Rather than describing fraud as a single problem, Danielle frames it as three overlapping layers of signal that must be evaluated together — and continuously:
- Behavioral rhythm: whether the customer behaves like themselves over time, not just in one session.
- Session integrity: whether the device and environment behave like a healthy, uncompromised system.
- Network resonance: whether similar behaviors are emerging across other identities in the ecosystem.

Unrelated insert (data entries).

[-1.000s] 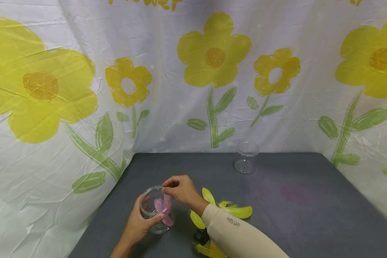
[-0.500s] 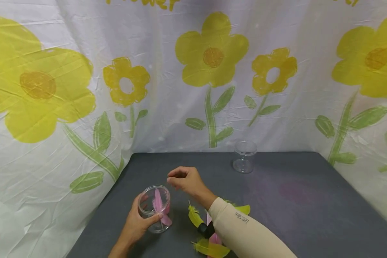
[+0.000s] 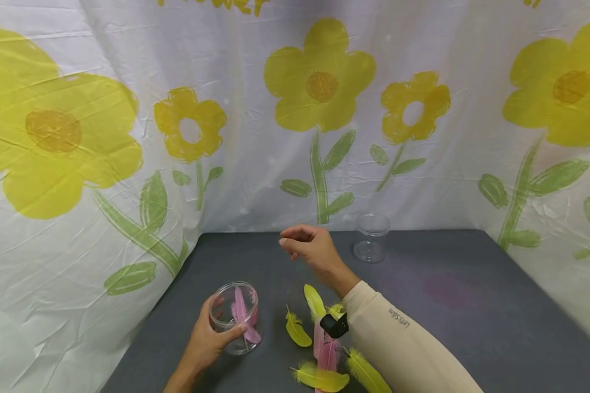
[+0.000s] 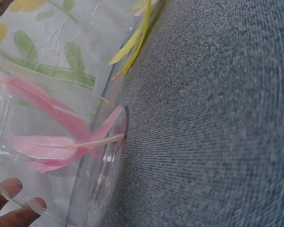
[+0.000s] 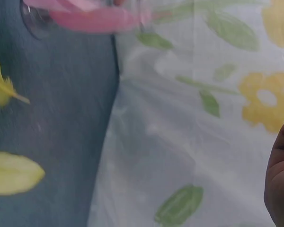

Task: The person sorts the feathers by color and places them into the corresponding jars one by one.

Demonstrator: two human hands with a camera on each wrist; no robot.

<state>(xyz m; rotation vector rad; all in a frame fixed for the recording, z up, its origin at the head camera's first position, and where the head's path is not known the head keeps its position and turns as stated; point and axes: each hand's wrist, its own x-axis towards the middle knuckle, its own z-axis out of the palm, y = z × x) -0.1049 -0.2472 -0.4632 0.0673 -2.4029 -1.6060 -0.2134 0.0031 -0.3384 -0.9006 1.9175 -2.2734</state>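
Observation:
My left hand (image 3: 201,338) grips a clear plastic jar (image 3: 236,347), thumb across its near side and fingers round the far left. Inside lie several pink feathers (image 3: 240,305), which the left wrist view shows crossing near the jar's bottom (image 4: 102,175). My right hand (image 3: 317,251) is raised over the table, its fingers loosely bent, with nothing visible between them. Below it, pink feathers (image 3: 327,355) lie on the dark table among several yellow feathers (image 3: 297,330). The right wrist view catches only part of the right hand (image 5: 280,182) at its edge.
A second clear jar (image 3: 372,245) stands at the back of the dark table (image 3: 423,338), right of centre. A white cloth with painted yellow flowers (image 3: 322,87) hangs behind and at both sides. A black wrist camera (image 3: 334,326) sits on the right sleeve.
The right hand has drawn back from the jar's rim, moving up and to the right. A pink feather now stands leaning in the jar. The left hand keeps its hold.

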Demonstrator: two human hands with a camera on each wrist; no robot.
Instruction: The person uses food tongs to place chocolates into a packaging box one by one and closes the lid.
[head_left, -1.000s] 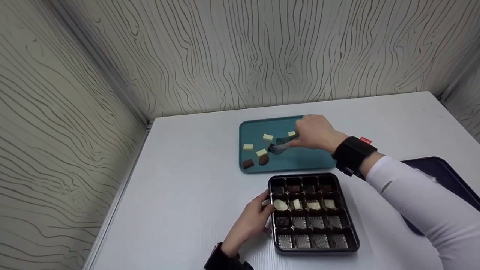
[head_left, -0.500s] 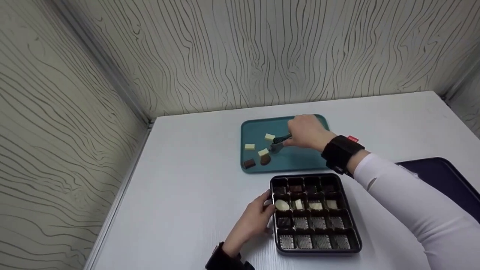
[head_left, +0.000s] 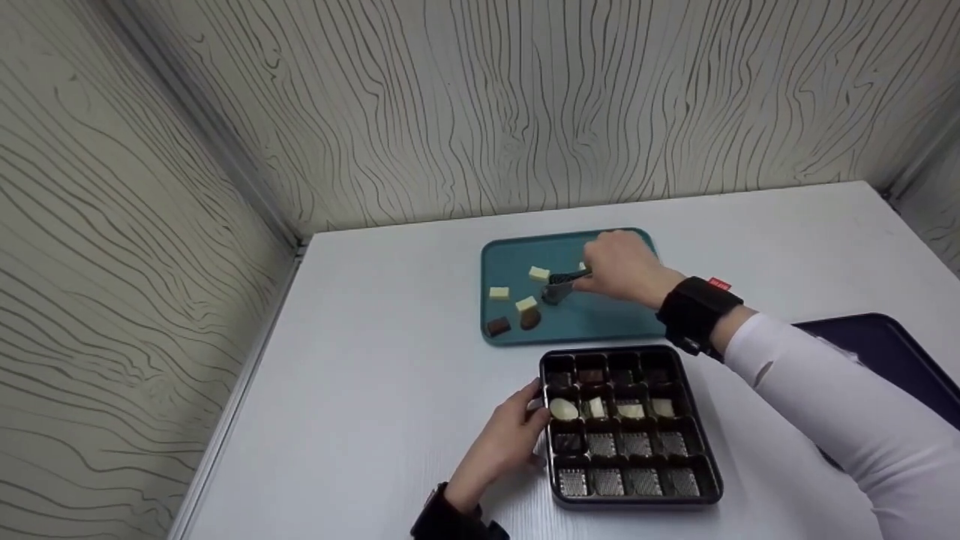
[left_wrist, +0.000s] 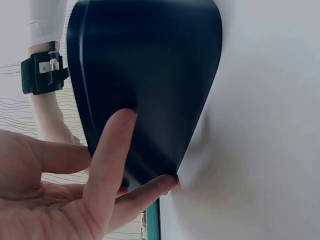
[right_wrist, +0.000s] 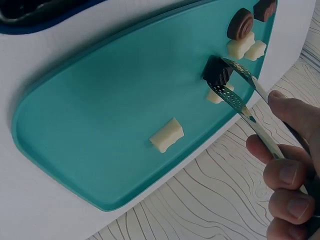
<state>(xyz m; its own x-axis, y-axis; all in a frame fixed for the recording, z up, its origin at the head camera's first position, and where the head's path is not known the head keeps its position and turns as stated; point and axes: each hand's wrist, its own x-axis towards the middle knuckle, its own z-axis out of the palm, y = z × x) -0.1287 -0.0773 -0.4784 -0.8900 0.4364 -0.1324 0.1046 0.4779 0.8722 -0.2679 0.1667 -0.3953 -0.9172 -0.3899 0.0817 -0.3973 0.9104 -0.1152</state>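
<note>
My right hand (head_left: 622, 262) holds metal tongs (right_wrist: 250, 117) with perforated tips over the teal tray (head_left: 592, 322). In the right wrist view, the tips lie on either side of a dark square chocolate (right_wrist: 218, 71) with a ridged top. White chocolates (right_wrist: 168, 135), a round brown chocolate (right_wrist: 241, 24) and a brown block (head_left: 498, 326) lie around it on the tray. My left hand (head_left: 506, 442) rests against the left side of the black divided box (head_left: 634, 501). Its extended fingers (left_wrist: 112, 150) touch the smooth outer wall.
Dark chocolates (head_left: 591, 376) fill the box's back row, white ones (head_left: 564, 409) the second. One dark piece (head_left: 568, 443) sits in the third row. A dark blue tray (head_left: 870, 337) lies at the right, partly under my right sleeve (head_left: 840, 412). A patterned wall (head_left: 480, 112) stands behind the table.
My right hand and the tongs shift left, then slightly back right, over the teal tray. The tong arms draw closer together around the dark chocolate. My left hand stays at the box.
</note>
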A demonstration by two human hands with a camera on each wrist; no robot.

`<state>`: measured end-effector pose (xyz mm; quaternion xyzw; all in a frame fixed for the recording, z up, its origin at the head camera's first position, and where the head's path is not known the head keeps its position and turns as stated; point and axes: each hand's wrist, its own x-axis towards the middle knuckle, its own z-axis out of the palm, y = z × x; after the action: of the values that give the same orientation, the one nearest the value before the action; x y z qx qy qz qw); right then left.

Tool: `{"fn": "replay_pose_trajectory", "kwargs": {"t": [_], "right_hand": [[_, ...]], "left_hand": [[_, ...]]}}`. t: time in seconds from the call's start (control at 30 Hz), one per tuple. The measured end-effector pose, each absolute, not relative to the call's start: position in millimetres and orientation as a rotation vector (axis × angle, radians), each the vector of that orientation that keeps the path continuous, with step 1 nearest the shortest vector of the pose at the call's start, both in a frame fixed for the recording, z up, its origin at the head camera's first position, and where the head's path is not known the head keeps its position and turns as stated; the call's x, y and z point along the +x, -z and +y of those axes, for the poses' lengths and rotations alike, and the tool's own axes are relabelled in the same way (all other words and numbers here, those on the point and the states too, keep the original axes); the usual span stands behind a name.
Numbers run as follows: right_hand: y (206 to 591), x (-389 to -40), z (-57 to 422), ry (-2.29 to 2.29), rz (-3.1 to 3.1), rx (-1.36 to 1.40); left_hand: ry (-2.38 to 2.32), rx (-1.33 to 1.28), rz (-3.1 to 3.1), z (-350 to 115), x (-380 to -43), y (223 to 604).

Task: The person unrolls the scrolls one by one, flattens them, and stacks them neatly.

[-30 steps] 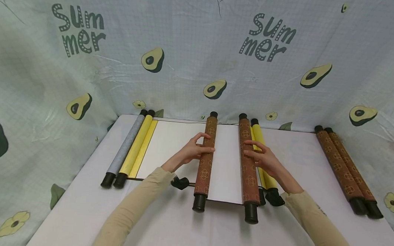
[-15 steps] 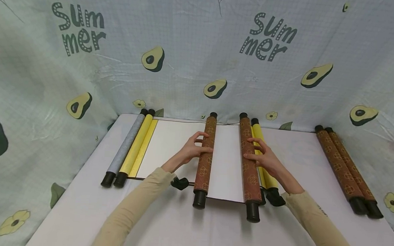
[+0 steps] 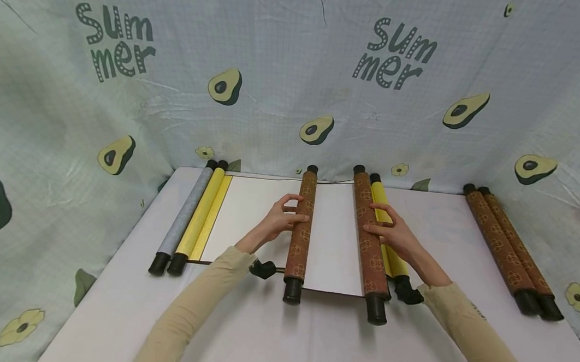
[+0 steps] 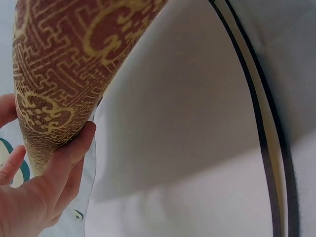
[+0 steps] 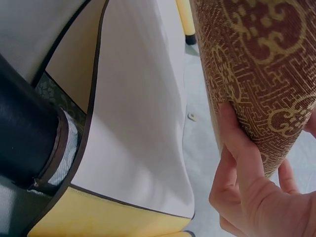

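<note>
Avocado-print cloth [image 3: 277, 49] behind white table [image 3: 311, 346]. Head view: left hand [image 3: 277, 223] grips a brown roll [image 3: 297, 252], right hand [image 3: 401, 240] grips a second brown roll [image 3: 375, 270], white sheet [image 3: 333, 243] between them. Left wrist: roll in the hand's grasp, sheet alongside. Right wrist: same hold.

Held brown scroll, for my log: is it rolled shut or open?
Partly open: its white sheet stretches between two brown rolls, left hand holding one, right hand the other.

- Held rolls [image 3: 298, 250]: red-brown, gold medallions over fretwork
- End knobs [image 3: 292, 291]: black
- Sheet [image 3: 336, 238]: white, dark edging
- Sleeves [image 3: 204, 302]: beige
- Backdrop [image 3: 277, 43]: pale; avocado print, grey-green "summer" lettering
</note>
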<state>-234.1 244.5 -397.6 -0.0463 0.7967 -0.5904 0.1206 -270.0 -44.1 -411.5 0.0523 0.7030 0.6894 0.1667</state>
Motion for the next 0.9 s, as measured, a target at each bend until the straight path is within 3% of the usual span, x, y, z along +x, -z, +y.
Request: {"fn": "replay_pose_trajectory", "kwargs": {"t": [0.9], "right_hand": [[395, -243, 263, 1.634, 2.108, -0.268]], "left_hand": [[-1.783, 0.197, 1.813, -58, -279, 403]]}}
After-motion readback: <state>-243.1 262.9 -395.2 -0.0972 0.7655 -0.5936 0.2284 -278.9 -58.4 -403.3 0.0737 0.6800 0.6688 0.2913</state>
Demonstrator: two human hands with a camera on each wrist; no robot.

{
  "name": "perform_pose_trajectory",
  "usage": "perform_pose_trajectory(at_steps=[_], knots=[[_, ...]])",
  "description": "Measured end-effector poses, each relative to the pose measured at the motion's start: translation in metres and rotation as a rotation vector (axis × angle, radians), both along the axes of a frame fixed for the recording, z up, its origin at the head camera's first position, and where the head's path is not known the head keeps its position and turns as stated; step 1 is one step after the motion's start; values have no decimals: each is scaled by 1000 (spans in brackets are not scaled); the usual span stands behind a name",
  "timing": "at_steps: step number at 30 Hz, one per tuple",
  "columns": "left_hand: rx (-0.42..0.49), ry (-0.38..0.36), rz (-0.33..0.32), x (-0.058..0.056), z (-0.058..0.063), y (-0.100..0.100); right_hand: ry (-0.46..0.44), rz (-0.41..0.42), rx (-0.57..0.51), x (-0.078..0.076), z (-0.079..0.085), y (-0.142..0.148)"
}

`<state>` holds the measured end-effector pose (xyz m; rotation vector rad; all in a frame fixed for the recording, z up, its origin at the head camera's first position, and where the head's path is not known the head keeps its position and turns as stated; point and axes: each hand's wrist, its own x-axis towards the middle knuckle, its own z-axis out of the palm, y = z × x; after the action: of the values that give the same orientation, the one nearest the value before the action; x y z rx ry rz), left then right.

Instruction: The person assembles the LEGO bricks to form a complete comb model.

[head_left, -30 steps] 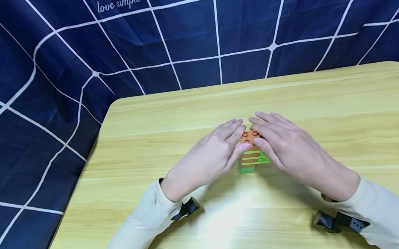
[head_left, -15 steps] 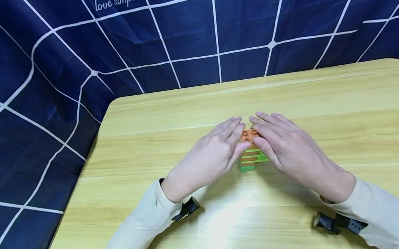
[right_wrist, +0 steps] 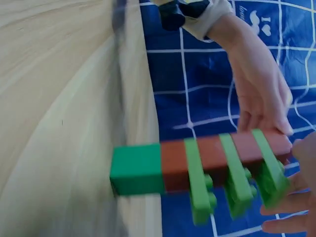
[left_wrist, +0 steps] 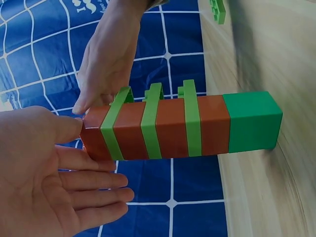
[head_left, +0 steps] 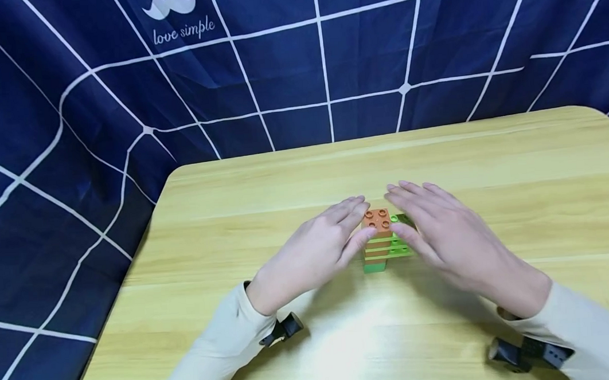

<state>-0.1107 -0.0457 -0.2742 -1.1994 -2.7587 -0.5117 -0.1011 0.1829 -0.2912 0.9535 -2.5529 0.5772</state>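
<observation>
A tower of toy building blocks [head_left: 376,223] stands upright on the table. It has a green brick [left_wrist: 253,121] at its foot and brown bricks [left_wrist: 170,129] above. Thin light green plates [right_wrist: 197,182] lie between the brown bricks and stick out to the right. My left hand [head_left: 313,250] is at the tower's upper left, fingers straight, its thumb and fingertips right at the top brown brick. On the other side my right hand [head_left: 452,239] is held with its fingers extended, a small gap from the top brick, partly covering the plates in the head view.
The wooden table [head_left: 233,216] spreads around the tower. Dark blue cloth [head_left: 277,71] with white lines hangs behind it and at the left. A small light green studded piece [left_wrist: 217,11] shows by the table surface in the left wrist view.
My right hand has drawn off to the right, away from the tower's top, uncovering more of the green plates. The left hand has stayed close beside it. The head view has tilted up slightly.
</observation>
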Motion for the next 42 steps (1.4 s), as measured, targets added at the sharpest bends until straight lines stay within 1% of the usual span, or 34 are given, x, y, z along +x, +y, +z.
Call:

She emphasizes that none of these layers are detectable through static rules or periodic tuning. The fraudster’s goal is to ensure that every individual order looks normal; the enterprise’s goal must be to detect the pattern that emerges over time and across customers.
“The hardest part for teams is that nothing looks wrong when you’re staring at a single order. The anomalies only reveal themselves when you watch how the behavior moves — the timing, the repetition, the way it spreads across accounts. That motion is the signal, and if you’re not evaluating in real time, you never see it.”
— Danielle Dzbanek, Senior Director of Analytics, Riskified
Real‑time intelligence isn’t about speed for its own sake; it’s about seeing the pattern while it’s still forming, not after the damage is done. The enterprise advantage comes from compressing detection time, not adding more rules.
AI‑Driven Identity and Device Integrity Monitoring
Danielle then turns to what she considers the most misunderstood shift in the fraud landscape, the rise of device‑level compromise. She explains that attackers increasingly bypass authentication entirely by taking control of the customer’s device — meaning the fraudster inherits the victim’s IP, cookies, saved wallets, and behavioral history. To legacy systems, the fraudster is the customer.
She stresses that this is why identity‑centric modeling must now include device integrity as a first‑class signal. The question is no longer “Does this login match the account?” but “Does this device behave like the device this customer actually uses?”
Danielle points to three indicators that consistently reveal compromised devices:
- OS regressions: sudden downgrades to older operating systems that allow malware to run silently.
- Behavioral discontinuity:navigation patterns that don’t match the customer’s historical rhythm.
- Cross‑merchant echoes: the same compromised device appearing in multiple retail environments.
These signals, she notes, are invisible to traditional authentication systems because they rely on credentials rather than behavior.
“What makes these cases so dangerous is that everything looks legitimate — the device, the IP, the wallet, the history. The only clues are the subtle ones: the OS downgrade, the way the session behaves, the fact that the same device shows up in places it shouldn’t. Those are the signals that tell you the customer isn’t the one driving the interaction.”
– Danielle Dzbanek, Sr. Director, Analytics at Riskified
Danielle’s takeaway is that identity and device integrity cannot be separated. To distinguish a legitimate customer from a compromised one, enterprises need models that evaluate how the identity behaves — not just whether the credentials match.